**Data block:**
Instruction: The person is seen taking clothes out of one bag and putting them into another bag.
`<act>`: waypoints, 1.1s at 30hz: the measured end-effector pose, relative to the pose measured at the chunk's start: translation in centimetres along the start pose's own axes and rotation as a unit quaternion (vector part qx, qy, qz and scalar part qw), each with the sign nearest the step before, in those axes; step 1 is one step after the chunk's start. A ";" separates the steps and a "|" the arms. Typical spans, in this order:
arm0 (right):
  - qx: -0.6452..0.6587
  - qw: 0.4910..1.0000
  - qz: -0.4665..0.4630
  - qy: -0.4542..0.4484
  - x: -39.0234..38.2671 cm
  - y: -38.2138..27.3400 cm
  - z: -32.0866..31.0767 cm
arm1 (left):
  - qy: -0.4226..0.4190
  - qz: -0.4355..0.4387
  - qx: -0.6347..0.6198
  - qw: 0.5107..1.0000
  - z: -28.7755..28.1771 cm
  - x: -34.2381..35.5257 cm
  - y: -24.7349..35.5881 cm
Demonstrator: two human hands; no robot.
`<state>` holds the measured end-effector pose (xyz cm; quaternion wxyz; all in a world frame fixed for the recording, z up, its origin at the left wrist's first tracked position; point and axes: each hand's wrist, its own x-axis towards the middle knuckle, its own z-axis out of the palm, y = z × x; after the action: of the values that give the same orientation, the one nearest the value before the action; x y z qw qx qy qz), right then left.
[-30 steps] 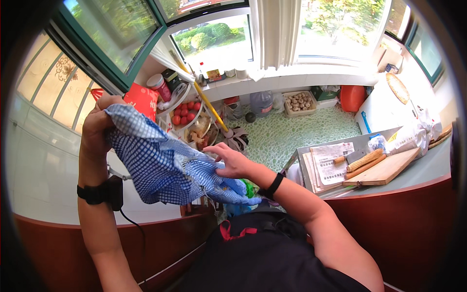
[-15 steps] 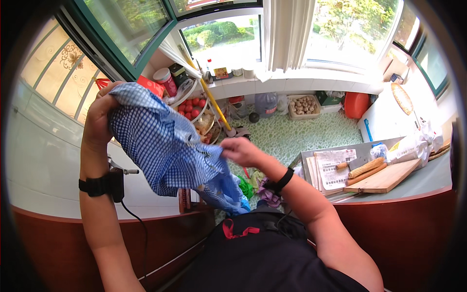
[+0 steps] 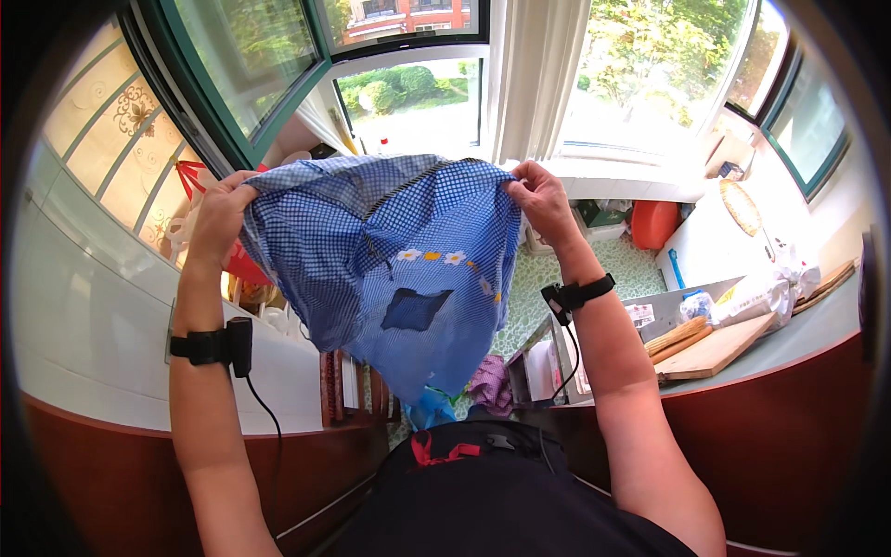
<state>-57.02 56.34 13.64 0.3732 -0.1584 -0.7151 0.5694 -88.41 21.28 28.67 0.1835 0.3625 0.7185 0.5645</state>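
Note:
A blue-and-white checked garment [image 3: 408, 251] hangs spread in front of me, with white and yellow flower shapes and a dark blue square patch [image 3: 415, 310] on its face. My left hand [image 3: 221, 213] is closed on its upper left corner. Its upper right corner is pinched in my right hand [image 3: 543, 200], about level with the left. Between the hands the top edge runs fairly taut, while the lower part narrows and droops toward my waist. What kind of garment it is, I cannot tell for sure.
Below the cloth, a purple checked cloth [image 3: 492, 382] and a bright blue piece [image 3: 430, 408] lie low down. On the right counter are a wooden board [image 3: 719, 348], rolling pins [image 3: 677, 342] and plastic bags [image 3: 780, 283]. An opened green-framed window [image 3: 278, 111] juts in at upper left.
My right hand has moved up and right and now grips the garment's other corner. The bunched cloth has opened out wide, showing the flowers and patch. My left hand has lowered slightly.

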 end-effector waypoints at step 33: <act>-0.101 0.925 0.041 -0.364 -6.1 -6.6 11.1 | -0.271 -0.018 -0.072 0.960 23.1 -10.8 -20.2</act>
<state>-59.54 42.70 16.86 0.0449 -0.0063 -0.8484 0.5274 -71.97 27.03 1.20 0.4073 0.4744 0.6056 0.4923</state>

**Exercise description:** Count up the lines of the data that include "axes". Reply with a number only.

**Answer section:** 2